The Social Security Administration (SSA) will occasionally issue a replacement SSN. The most common justification is that the SSA or the IRS has mixed together earnings records from more than one person, and since one of the people can't be located, it's necessary to issue a new number to the other. The SSA tries very hard to contact the person who is using the number incorrectly before resorting to this process.
The SSA used to be willing to issue new numbers to people whose numbers contained the sequences 666 or 13. You didn't have to prove that you had sincere religious objections. This reason is apparently not being accepted any more. I've been told that the 6/95 versions of the guildelines omits this section.
Other commonly accepted complaints include that someone who is harassing you is tracing you through your SSN, sequential numbers were assigned to family members, or there was a serious impact on your credit history that you've tried to clear up without success.
In all cases, the process includes an in-person interview at which you have to establish your identity and show that you are the original assignee of the number. The decision is normally made in the local office. If the problem is with a credit bureau's records, you have to show that someone else continues to use your number, and that you tried to get the credit bureau to fix your records but were not successful.
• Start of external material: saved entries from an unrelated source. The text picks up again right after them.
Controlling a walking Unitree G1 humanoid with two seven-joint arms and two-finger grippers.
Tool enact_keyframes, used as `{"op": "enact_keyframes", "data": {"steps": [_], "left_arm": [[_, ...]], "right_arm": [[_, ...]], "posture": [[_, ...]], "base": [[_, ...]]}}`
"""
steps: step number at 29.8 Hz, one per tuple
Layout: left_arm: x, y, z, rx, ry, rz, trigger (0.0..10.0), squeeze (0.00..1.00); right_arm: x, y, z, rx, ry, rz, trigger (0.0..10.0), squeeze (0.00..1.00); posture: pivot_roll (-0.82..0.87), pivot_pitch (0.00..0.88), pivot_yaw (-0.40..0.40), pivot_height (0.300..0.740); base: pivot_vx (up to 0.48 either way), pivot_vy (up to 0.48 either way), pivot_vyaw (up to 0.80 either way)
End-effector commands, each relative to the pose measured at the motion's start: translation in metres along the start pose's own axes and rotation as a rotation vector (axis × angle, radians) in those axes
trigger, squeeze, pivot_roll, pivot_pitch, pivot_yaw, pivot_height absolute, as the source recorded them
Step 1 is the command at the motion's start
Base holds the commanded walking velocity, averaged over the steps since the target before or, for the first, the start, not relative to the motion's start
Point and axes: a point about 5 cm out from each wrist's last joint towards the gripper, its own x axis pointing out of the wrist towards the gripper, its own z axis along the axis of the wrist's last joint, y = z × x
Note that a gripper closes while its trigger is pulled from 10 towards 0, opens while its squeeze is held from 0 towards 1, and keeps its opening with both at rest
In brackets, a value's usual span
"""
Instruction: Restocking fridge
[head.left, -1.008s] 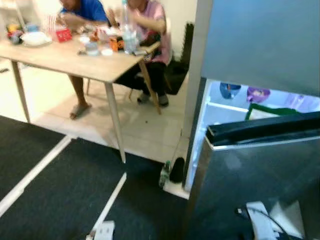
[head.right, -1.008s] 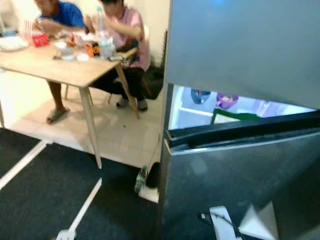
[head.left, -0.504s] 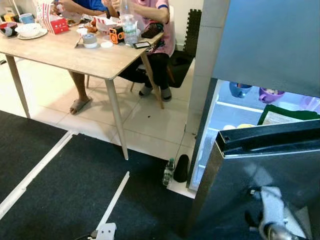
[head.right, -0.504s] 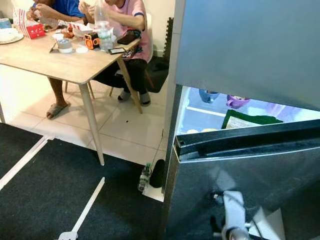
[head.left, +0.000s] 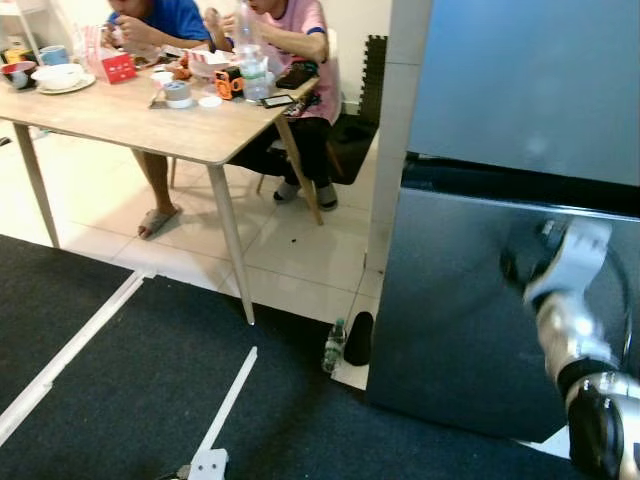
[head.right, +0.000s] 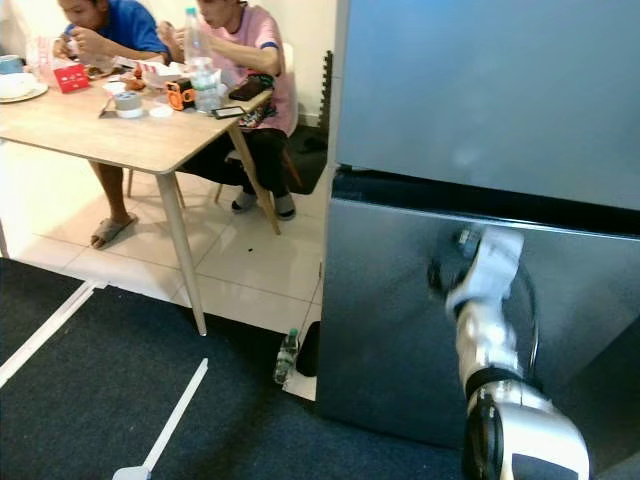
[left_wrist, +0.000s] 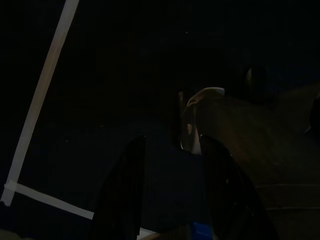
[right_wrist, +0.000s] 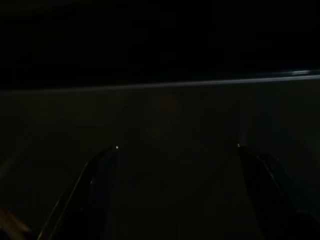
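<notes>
Reaching right gripper spread against fridge door, carpet beside

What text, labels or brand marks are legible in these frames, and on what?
None can be read.
Red box on the table: print too small.
Bottle on the table: label blurred.
Small bottle on the floor by the fridge: label too small.
Fridge doors: no marking visible.

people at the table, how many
2, both seated at the far side of the table: one in a blue shirt on the left, one in a pink shirt beside them, nearer the fridge. More could be out of frame to the left.
</notes>
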Motion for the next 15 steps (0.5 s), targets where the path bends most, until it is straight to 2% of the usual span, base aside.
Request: {"op": "enact_keyframes", "data": {"steps": [1,3,4,6,7,9,10,11,12,13,14,15], "left_arm": [[-0.002,-0.002,-0.02,0.005,0.071,-0.001,10.0,0.0],[-0.002,-0.002,-0.022,0.005,0.075,-0.001,10.0,0.0],[-0.002,-0.002,-0.022,0.005,0.075,-0.001,10.0,0.0],[-0.002,-0.002,-0.022,0.006,0.076,-0.001,10.0,0.0],[-0.002,-0.002,-0.022,0.006,0.076,-0.001,10.0,0.0],[-0.001,-0.003,-0.019,0.016,0.073,-0.003,10.0,0.0],[-0.001,-0.003,-0.019,0.016,0.073,-0.003,10.0,0.0],[-0.001,-0.003,-0.018,0.02,0.072,-0.004,10.0,0.0],[-0.001,-0.003,-0.018,0.02,0.072,-0.004,10.0,0.0],[-0.001,-0.004,-0.016,0.023,0.069,-0.004,10.0,0.0],[-0.001,-0.004,-0.016,0.023,0.069,-0.004,10.0,0.0],[0.0,-0.004,-0.015,0.026,0.067,-0.004,10.0,0.0]], "right_arm": [[-0.01,-0.001,-0.033,-0.03,0.102,0.022,10.0,0.0],[-0.02,-0.003,-0.061,-0.066,0.202,0.029,10.0,0.0],[-0.02,-0.003,-0.061,-0.066,0.202,0.029,10.0,0.0],[-0.038,-0.007,-0.099,-0.099,0.336,0.033,10.0,0.0],[-0.038,-0.007,-0.099,-0.099,0.336,0.033,10.0,0.0],[-0.069,-0.02,-0.144,-0.138,0.512,0.003,10.0,0.0],[-0.069,-0.02,-0.144,-0.138,0.512,0.003,10.0,0.0],[-0.08,-0.025,-0.157,-0.145,0.568,-0.016,10.0,0.0],[-0.08,-0.025,-0.157,-0.145,0.568,-0.016,10.0,0.0],[-0.094,-0.032,-0.173,-0.158,0.635,-0.037,10.0,0.0],[-0.094,-0.032,-0.173,-0.158,0.635,-0.037,10.0,0.0],[-0.11,-0.04,-0.187,-0.182,0.704,-0.048,10.0,0.0]], "posture": [[-0.03,0.0,-0.006,0.74],[-0.03,0.0,-0.007,0.74],[-0.03,0.0,-0.007,0.74],[-0.03,0.0,-0.005,0.74],[-0.03,0.0,-0.005,0.74],[-0.03,0.0,-0.003,0.74],[-0.03,0.0,-0.003,0.74],[-0.03,0.0,-0.002,0.74],[-0.03,0.0,-0.002,0.74],[-0.04,0.0,0.001,0.74],[-0.04,0.0,0.001,0.74],[-0.04,0.0,0.0,0.74]], "base": [[0.0,0.0,0.0],[0.0,0.0,0.0],[0.0,0.0,0.0],[0.0,0.0,0.0],[0.0,0.0,0.0],[0.0,0.0,0.0],[0.0,0.0,0.0],[0.0,0.0,0.0],[0.0,0.0,0.0],[0.0,0.0,0.0],[0.0,0.0,0.0],[0.0,0.0,0.0]]}}
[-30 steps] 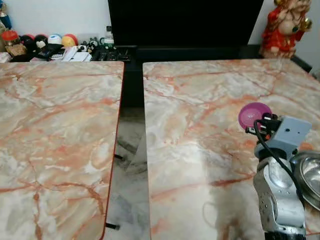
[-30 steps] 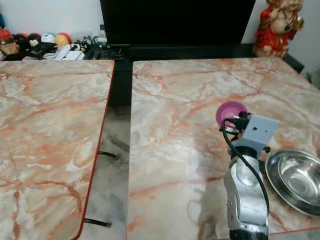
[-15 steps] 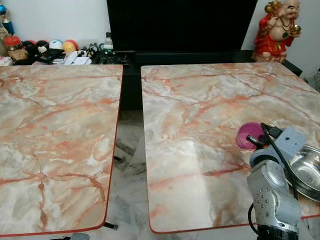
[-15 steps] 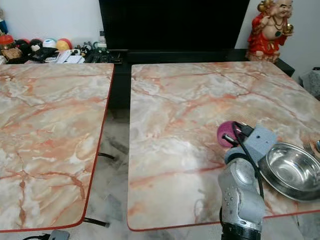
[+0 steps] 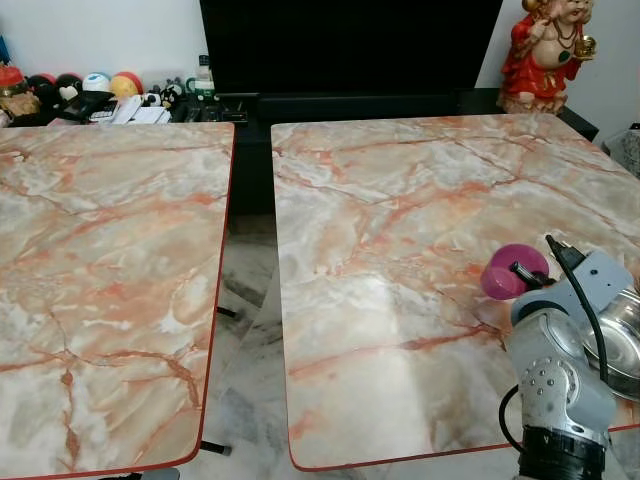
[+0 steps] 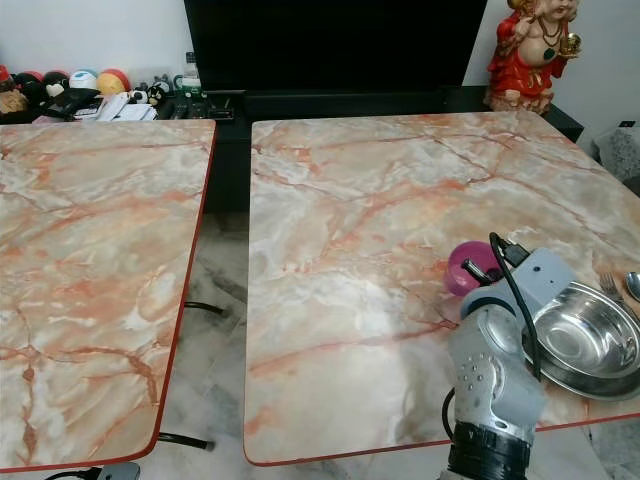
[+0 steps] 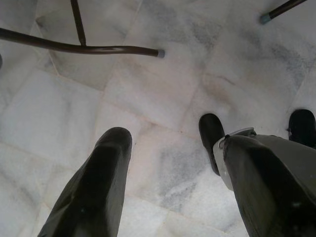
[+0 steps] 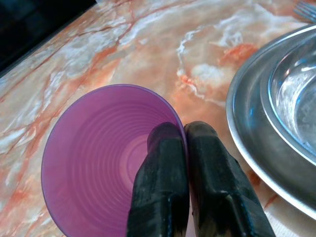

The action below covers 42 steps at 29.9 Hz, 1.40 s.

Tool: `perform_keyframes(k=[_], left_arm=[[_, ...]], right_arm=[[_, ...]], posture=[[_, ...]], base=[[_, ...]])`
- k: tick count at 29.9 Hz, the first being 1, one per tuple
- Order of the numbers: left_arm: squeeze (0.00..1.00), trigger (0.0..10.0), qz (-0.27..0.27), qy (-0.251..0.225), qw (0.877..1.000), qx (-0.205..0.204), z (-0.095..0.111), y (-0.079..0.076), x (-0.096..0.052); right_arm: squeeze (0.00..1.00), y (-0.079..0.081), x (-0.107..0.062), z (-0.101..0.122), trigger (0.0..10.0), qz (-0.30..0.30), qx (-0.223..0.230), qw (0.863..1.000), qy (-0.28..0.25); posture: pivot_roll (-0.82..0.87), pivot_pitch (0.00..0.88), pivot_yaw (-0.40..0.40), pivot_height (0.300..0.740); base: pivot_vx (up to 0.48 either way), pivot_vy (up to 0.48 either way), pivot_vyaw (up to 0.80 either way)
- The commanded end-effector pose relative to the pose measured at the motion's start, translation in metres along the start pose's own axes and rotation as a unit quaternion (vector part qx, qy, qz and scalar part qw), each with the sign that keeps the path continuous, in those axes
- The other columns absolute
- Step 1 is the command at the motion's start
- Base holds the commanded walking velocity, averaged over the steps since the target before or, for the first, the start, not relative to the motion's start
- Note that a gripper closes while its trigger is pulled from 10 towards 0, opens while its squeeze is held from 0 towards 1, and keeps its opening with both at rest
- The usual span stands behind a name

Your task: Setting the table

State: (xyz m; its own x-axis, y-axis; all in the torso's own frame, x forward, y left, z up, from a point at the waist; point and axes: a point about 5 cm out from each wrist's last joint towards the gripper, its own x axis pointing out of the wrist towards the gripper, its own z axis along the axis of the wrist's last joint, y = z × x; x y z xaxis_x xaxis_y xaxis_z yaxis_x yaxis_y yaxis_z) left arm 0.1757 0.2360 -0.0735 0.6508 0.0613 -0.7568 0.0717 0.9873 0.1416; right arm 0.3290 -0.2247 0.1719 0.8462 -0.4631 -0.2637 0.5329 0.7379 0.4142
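My right gripper (image 8: 183,148) is shut on the rim of a purple plastic cup (image 8: 106,153), one finger inside the cup and one outside. The cup (image 5: 507,270) sits low over the right marble table (image 5: 400,200), close to its front right part and just left of a steel bowl (image 6: 585,340) on a steel plate (image 8: 247,123). A fork (image 6: 608,287) and a spoon (image 6: 632,283) lie past the bowl. My left gripper (image 7: 168,148) hangs open above the tiled floor.
A second marble table (image 5: 100,270) stands to the left, with a gap of floor (image 5: 250,330) between the two. A dark TV unit (image 5: 350,50), a red figurine (image 5: 545,50) and small clutter (image 5: 100,95) line the back wall. Table legs (image 7: 79,47) cross the floor.
The right gripper has brought the purple cup down and nearer to the steel bowl. The camera has shifted, so the whole scene sits differently.
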Motion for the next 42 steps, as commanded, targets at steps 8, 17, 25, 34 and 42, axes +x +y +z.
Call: perform_keyframes(k=[8, 17, 25, 34, 42], left_arm=[[0.0, 10.0, 0.0, 0.023, 1.0, -0.001, -0.0123, 0.0005, -0.0032], [0.0, 10.0, 0.0, 0.026, 1.0, 0.0, -0.0138, 0.0009, -0.0037], [0.0, 10.0, 0.001, 0.03, 1.0, -0.001, -0.0155, 0.0019, -0.0043], [0.0, 10.0, 0.002, 0.03, 1.0, -0.002, -0.0162, 0.0026, -0.0046], [0.0, 10.0, 0.001, 0.031, 1.0, -0.002, -0.0164, 0.0014, -0.0044]], right_arm=[[0.0, -0.0036, 0.004, 0.0024, 10.0, -0.02, 0.032, 0.999, 0.01], [0.1, -0.0044, 0.0047, -0.0015, 10.0, -0.025, 0.043, 0.999, 0.021], [0.1, -0.0037, 0.0049, -0.0034, 10.0, -0.026, 0.047, 0.998, 0.027], [0.56, -0.0041, 0.0053, -0.005, 10.0, -0.027, 0.05, 0.998, 0.031], [0.51, -0.0054, 0.0054, -0.0062, 10.0, -0.033, 0.049, 0.998, 0.033]], posture=[[-0.03, 0.119, -0.016, 0.74], [-0.03, 0.12, -0.013, 0.74], [-0.03, 0.121, -0.014, 0.74], [-0.03, 0.121, -0.015, 0.74], [-0.03, 0.123, -0.016, 0.74]], base=[[0.0, 0.0, 0.0], [0.0, 0.0, 0.0], [0.0, 0.0, 0.0], [0.0, 0.0, 0.0], [0.0, 0.0, 0.0]])
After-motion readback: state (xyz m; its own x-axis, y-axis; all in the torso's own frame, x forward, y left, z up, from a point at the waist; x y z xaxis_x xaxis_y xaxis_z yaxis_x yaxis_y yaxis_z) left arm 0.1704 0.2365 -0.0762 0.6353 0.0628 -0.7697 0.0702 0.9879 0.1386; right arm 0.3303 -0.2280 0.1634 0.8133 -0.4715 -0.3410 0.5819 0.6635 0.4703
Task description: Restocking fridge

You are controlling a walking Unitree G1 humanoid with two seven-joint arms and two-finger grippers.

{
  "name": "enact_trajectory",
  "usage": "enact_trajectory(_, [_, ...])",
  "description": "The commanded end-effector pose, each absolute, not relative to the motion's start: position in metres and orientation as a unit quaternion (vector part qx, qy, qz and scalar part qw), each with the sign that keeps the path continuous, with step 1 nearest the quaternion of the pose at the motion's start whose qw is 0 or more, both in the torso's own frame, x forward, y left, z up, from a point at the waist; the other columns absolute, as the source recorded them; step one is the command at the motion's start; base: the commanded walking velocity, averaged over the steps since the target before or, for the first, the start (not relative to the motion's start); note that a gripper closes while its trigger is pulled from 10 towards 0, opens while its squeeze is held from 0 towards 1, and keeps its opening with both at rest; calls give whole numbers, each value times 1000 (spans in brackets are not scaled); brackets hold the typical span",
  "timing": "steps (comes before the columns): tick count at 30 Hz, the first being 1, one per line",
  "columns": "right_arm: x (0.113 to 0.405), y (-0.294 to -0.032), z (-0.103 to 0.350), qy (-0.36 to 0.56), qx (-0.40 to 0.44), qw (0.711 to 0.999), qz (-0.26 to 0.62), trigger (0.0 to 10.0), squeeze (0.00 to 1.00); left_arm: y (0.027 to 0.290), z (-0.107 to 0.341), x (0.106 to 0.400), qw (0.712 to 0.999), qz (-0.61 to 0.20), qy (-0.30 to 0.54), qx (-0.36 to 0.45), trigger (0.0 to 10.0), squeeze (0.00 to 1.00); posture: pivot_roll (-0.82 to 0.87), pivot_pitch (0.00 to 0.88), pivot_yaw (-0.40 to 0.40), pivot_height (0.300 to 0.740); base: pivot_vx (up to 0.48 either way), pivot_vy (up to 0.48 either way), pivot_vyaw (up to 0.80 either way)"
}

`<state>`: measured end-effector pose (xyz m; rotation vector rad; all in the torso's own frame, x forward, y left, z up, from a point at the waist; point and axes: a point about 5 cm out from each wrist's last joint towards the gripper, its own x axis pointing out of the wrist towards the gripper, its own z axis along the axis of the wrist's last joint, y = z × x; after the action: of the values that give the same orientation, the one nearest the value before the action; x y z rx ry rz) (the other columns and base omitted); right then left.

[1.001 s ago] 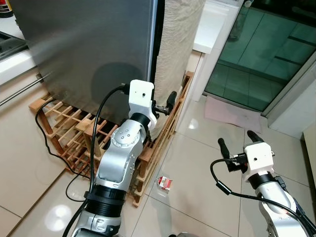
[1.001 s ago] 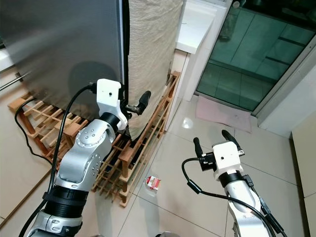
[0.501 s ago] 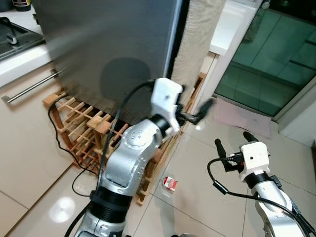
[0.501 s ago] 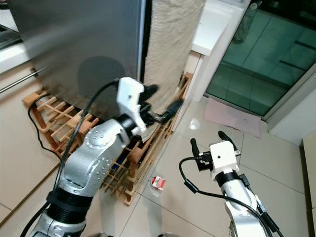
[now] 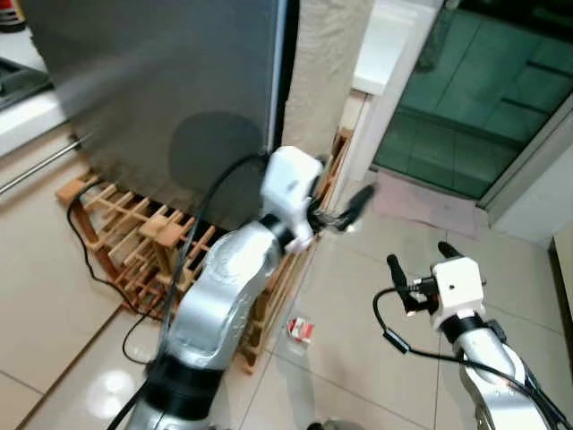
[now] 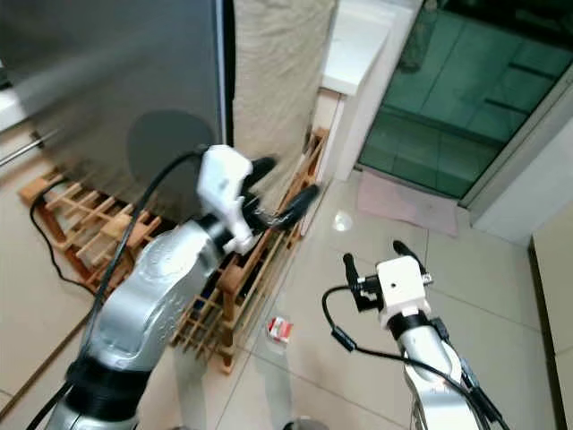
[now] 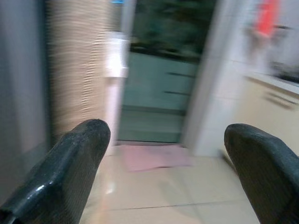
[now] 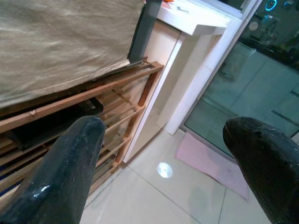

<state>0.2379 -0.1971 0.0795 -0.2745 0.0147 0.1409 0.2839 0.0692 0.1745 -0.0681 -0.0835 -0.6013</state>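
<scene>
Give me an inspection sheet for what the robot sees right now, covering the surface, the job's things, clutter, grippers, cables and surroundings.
Surface: glossy beige floor tiles with light glare.
Job's things: grey fridge, door closed; a cloth hangs along its side.
Clutter: small red and white carton lying on the floor beside the wooden rack.
Grippers: left gripper raised near the fridge's lower corner, jaws open, holding nothing; right gripper lower over the floor, jaws open, holding nothing.
Cables: black cable trailing across the rack's end to the floor.
Surroundings: pink mat before a dark glass door; white counter.
</scene>
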Motion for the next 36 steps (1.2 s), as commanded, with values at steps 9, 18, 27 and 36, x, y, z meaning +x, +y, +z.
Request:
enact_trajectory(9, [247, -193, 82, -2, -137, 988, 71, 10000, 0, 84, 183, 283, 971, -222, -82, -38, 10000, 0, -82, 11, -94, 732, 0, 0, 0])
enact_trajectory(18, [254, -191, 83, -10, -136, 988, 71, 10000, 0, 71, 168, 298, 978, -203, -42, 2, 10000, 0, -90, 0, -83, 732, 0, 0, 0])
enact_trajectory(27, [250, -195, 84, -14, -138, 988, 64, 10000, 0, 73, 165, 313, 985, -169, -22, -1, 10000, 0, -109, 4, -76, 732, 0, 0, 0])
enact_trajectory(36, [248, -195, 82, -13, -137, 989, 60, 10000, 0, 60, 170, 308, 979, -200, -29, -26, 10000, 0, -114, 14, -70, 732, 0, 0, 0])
When they do issue a new number, the new records are linked to the old ones. (Unless you can convince them that your life might be endangered by such a link.)
There are a few justifications that they don't accept at all: attempting to avoid legal responsibilities, poor credit record which is your own fault, lost SSN card (without evidence that someone else has used it), or use of the number by government agencies or private companies.
The only justification the SSA accepts for cancelling the issuance of an SSN is that the number was assigned under their Enumeration at Birth (wherein SSNs are assigned when birth certificates are issued) program without the parent's consent. In this case, the field officer is instructed to try very hard to convince the parent that getting the number revoked is futile, but to give in when the parent is persistent.
My information on this subject comes from a document (dated 1990) which is available at US government documentary depositories. Major cities have a Depository Library, often at a university. The document title is Program Operations Manual (POMS). It's in Part 1 (Records Maintenance), Chapter 2 (The Social Security Number), subchapter 5 (Resolving Problems). Sections 20-45 of that subchapter gives the rules and procedures for assigning a new number. The SSA cites this reference as SSA BASIC (TN 13) Pub. No. 60-0100201, POMS, RM 00205.020-045. It was shelved at HE3.65 01/002/01 at my local university library.